**EXERCISE GOAL**. Set the whole listing down again exactly as written.

**DATA EXTRACT**.

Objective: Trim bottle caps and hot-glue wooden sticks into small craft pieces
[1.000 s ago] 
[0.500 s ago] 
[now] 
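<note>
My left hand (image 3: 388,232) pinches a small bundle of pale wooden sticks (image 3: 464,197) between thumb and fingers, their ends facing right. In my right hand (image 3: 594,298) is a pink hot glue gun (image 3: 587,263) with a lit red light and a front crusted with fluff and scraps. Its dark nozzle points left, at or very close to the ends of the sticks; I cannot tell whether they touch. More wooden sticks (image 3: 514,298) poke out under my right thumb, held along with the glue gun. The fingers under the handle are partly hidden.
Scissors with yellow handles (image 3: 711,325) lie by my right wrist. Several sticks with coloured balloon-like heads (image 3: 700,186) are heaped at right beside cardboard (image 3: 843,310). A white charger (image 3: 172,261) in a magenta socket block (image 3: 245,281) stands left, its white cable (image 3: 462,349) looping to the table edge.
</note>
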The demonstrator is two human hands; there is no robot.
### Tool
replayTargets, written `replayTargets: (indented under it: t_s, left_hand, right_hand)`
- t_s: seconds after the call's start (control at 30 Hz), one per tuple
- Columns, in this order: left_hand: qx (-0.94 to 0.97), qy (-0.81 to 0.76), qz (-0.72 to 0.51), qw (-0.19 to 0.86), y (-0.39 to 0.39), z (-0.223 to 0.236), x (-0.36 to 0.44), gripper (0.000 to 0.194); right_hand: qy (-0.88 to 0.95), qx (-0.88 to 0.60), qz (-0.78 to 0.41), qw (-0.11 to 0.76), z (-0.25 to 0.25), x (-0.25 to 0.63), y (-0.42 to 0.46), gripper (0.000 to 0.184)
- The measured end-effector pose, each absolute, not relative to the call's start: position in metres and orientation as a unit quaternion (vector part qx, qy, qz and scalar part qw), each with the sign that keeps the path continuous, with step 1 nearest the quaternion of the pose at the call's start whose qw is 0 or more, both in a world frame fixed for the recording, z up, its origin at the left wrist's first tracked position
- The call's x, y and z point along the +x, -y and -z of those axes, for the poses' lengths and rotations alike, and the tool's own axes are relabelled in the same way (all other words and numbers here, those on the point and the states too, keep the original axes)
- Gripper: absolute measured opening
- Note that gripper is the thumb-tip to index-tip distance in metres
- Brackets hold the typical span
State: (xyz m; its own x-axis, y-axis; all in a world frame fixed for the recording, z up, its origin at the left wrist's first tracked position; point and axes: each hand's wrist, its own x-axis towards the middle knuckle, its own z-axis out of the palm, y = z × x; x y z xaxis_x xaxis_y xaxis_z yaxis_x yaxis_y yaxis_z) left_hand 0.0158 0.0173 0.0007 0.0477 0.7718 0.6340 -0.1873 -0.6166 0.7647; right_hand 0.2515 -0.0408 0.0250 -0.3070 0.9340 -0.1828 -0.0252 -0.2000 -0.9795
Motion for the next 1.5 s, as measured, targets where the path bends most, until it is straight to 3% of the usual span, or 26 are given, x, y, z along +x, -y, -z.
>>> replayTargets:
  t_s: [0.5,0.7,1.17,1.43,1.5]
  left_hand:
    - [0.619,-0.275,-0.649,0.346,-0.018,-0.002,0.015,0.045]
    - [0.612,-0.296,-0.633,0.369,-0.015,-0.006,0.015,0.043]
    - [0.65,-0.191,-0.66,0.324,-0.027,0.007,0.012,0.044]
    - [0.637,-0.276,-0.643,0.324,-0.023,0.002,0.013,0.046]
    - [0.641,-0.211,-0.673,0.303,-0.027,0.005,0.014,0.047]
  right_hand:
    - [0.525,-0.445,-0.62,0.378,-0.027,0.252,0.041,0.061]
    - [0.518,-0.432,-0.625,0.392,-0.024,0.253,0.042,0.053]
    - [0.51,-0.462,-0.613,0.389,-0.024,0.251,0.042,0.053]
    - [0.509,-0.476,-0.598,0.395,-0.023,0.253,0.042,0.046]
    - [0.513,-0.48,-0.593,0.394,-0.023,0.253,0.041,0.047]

**RESPONSE AREA**.
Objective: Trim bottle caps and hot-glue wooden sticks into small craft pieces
[1.000 s ago] 
[0.500 s ago] 
[now] 
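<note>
My left hand (image 3: 388,232) pinches a small bundle of pale wooden sticks (image 3: 464,197) between thumb and fingers, their ends facing right. In my right hand (image 3: 594,298) is a pink hot glue gun (image 3: 587,263) with a lit red light and a front crusted with fluff and scraps. Its dark nozzle points left, at or very close to the ends of the sticks; I cannot tell whether they touch. More wooden sticks (image 3: 514,298) poke out under my right thumb, held along with the glue gun. The fingers under the handle are partly hidden.
Scissors with yellow handles (image 3: 711,325) lie by my right wrist. Several sticks with coloured balloon-like heads (image 3: 700,186) are heaped at right beside cardboard (image 3: 843,310). A white charger (image 3: 172,261) in a magenta socket block (image 3: 245,281) stands left, its white cable (image 3: 462,349) looping to the table edge.
</note>
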The demonstrator is two human hands; there is no robot.
### Tool
replayTargets, written `replayTargets: (indented under it: t_s, left_hand, right_hand)`
- t_s: seconds after the call's start (control at 30 Hz), one per tuple
- Columns, in this order: left_hand: qx (-0.94 to 0.97), qy (-0.81 to 0.76), qz (-0.72 to 0.51), qw (-0.19 to 0.86), y (-0.39 to 0.39), z (-0.223 to 0.236), x (-0.36 to 0.44), gripper (0.000 to 0.194); right_hand: qy (-0.88 to 0.95), qx (-0.88 to 0.60), qz (-0.78 to 0.41), qw (-0.11 to 0.76), z (-0.25 to 0.25), x (-0.25 to 0.63), y (-0.42 to 0.46), gripper (0.000 to 0.184)
- The measured end-effector pose, each absolute, not relative to the call's start: position in metres and orientation as a unit quaternion (vector part qx, qy, qz and scalar part qw), each with the sign that keeps the path continuous, with step 1 nearest the quaternion of the pose at the call's start whose qw is 0 or more, both in a world frame fixed for the recording, z up, its origin at the left wrist's first tracked position
- The call's x, y and z point along the +x, -y and -z of those axes, for the poses' lengths and rotations alike, and the tool's own axes are relabelled in the same way (all other words and numbers here, those on the point and the states too, keep the original axes)
- Gripper: absolute measured opening
- Note that gripper is the thumb-tip to index-tip distance in metres
- Brackets hold the typical span
State: (xyz m; its own x-axis, y-axis; all in a world frame fixed for the recording, z up, its origin at the left wrist's first tracked position; point and axes: each hand's wrist, its own x-axis towards the middle knuckle, its own z-axis out of the palm, y = z × x; x y z xaxis_x xaxis_y xaxis_z yaxis_x yaxis_y yaxis_z) left_hand 0.0158 0.0173 0.0007 0.0477 0.7718 0.6340 -0.1873 -0.6166 0.7647; right_hand 0.2515 -0.0408 0.0250 -0.3070 0.9340 -0.1828 -0.0252 -0.2000 -0.9795
Motion for the next 1.5 s, as measured, targets where the path bends most, until it is straight to 3% of the usual span, or 26 are given, x, y, z along +x, -y, -z.
>>> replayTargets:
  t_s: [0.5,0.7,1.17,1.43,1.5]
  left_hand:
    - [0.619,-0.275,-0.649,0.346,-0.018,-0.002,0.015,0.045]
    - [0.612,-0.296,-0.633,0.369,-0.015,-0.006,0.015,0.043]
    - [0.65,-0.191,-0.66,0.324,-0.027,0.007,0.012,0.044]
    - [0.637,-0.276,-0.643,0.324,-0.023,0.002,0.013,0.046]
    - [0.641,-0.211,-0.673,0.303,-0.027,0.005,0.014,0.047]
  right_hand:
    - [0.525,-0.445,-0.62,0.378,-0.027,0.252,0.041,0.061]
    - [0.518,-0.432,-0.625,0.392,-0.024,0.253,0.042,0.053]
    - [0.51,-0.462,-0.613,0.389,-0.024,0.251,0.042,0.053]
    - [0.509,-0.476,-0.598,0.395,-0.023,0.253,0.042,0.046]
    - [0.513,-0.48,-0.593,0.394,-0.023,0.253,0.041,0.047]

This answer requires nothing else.